Electroboy is a 2014 Swiss documentary film written and directed by Marcel Gisler. It is about Florian Burkhardt, known as Electroboy. The film won the Swiss Film Award for Best Documentary Film and Best Film Editing in 2015. It was also screened at festivals including Locarno and Solothurn.

== Synopsis ==
The documentary follows Florian Burkhardt, known as Electroboy, as he leaves his background behind in search of fame, recognition, and identity.

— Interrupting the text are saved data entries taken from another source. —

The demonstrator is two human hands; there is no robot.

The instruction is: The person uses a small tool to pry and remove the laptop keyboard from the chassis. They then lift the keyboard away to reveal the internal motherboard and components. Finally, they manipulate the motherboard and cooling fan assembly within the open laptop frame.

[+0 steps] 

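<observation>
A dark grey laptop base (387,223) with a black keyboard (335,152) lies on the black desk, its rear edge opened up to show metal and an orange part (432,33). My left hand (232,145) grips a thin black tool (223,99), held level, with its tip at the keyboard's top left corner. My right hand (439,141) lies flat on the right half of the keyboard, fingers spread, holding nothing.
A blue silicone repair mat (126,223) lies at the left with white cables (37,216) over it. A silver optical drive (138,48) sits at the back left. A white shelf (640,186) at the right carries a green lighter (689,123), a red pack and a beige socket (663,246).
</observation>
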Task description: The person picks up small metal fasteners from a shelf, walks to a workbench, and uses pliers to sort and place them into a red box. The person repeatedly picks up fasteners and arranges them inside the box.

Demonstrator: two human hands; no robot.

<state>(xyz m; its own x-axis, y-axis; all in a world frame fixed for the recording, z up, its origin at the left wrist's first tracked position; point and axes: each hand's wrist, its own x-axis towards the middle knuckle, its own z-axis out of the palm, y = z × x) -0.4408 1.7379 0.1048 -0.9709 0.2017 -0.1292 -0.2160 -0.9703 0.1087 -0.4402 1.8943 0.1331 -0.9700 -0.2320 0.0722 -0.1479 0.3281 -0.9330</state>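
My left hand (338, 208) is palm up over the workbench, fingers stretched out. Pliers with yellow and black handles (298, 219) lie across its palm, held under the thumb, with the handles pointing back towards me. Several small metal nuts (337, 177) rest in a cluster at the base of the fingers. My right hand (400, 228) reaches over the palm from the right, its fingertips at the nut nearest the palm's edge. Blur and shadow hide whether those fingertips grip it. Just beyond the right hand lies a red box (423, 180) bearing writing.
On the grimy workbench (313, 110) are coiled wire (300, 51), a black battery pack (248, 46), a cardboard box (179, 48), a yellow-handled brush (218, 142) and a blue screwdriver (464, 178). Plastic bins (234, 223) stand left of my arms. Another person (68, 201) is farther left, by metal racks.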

Set during the 1990s, the film traces that search through fear and disillusionment to a renewed sense of self.

==Reception==

=== Awards ===
The film won the Swiss Film Award for Best Documentary Film and Best Film Editing in 2015. It also won the Zürcher Filmpreis in 2014 and the Kino Kino Publikumspreis at DOK.fest München in 2015. Claudio (Balduin) Gianfreda was nominated for the Swiss Film Award for Best Film Score in 2015. The film was included in the European Film Awards documentary selection in 2015.

=== Critical response ===
The Hollywood Reporter described the film as “a fascinating look at a complex human being’s many up and downs” and wrote that it brings together Burkhardt’s accomplishments, reinventions, and personal struggles into a portrait of “an extremely complex human being”. Writing for Semaine de la critique at the Locarno Film Festival, Madeleine Hirsiger wrote that the film’s “excellently and densely edited portrait leads the spectator into an anxiety from which there is no escape”. Filmdienst praised the film as a strong documentary about Florian Burkhardt, highlighting its portrait of his repeated self-reinventions and its depiction of recurring cycles of success and failure. SRF praised it for its forceful structure and described it as more than a record of events.

== Festival screenings ==
The film had its world premiere in August 2014. It was later screened at festivals including the Locarno Film Festival in 2014, the Solothurn Film Festival in 2015, DOK.fest Munich in 2015, the Fünf Seen Filmfestival in 2015, Queersicht in 2015, and the Thessaloniki Documentary Festival in 2016.